-- Work order --
The copy should hold only the line containing "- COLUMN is" and the lines after it through the end of the material, each exact, with no pictures.

________________

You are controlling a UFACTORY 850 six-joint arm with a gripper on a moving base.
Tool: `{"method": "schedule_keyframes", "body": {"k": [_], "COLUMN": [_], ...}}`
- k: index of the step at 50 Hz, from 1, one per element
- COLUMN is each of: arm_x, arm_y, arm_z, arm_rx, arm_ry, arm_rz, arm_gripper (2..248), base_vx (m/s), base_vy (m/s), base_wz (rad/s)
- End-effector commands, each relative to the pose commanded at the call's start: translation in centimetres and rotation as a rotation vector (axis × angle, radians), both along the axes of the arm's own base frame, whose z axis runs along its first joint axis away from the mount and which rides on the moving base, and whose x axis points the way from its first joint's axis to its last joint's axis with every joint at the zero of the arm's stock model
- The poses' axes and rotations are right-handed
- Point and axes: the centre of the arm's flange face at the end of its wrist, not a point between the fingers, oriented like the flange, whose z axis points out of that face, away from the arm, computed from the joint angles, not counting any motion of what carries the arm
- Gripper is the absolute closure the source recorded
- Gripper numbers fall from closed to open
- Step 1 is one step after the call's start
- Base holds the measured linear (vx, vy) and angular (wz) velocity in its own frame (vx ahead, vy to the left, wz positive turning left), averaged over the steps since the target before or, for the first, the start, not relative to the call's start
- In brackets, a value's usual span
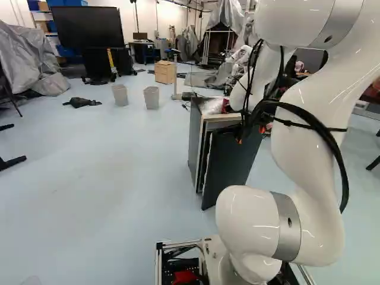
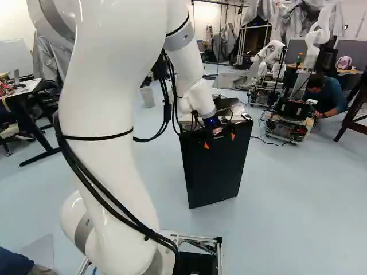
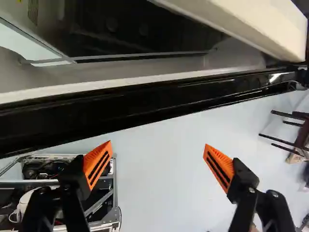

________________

-- Answer to this exercise --
- COLUMN is each of: arm_x, arm_y, arm_z, arm_rx, arm_ry, arm_rz, arm_gripper (2..248), base_vx (m/s), base_vy (m/s), base_wz (rad/s)
- End-effector commands, each relative to the pose commanded at the call's start: translation in centimetres and rotation as a rotation vector (axis × angle, radians), both along the axes of the arm's own base frame, whose z axis runs along its first joint axis away from the mount and which rides on the moving base, and whose x axis points the way from its first joint's axis to its last joint's axis with every joint at the zero of the arm's stock model
- The poses' axes and rotations are right-handed
- Point and axes: the centre of the arm's flange face at the end of its wrist, not a point between the fingers, oriented like the flange, whose z axis points out of that face, away from the arm, computed from the joint angles, not counting any motion of what carries the arm
- Gripper is the absolute closure the source recorded
- Gripper numbers fall from closed to open
- Step 1 is one step after the call's start
- Base holds the measured linear (vx, vy) and angular (wz) velocity in its own frame (vx ahead, vy to the left, wz positive turning left), averaged over the steps since the target before or, for the first, the start, not relative to the call's start
- In brackets, a value's usual span

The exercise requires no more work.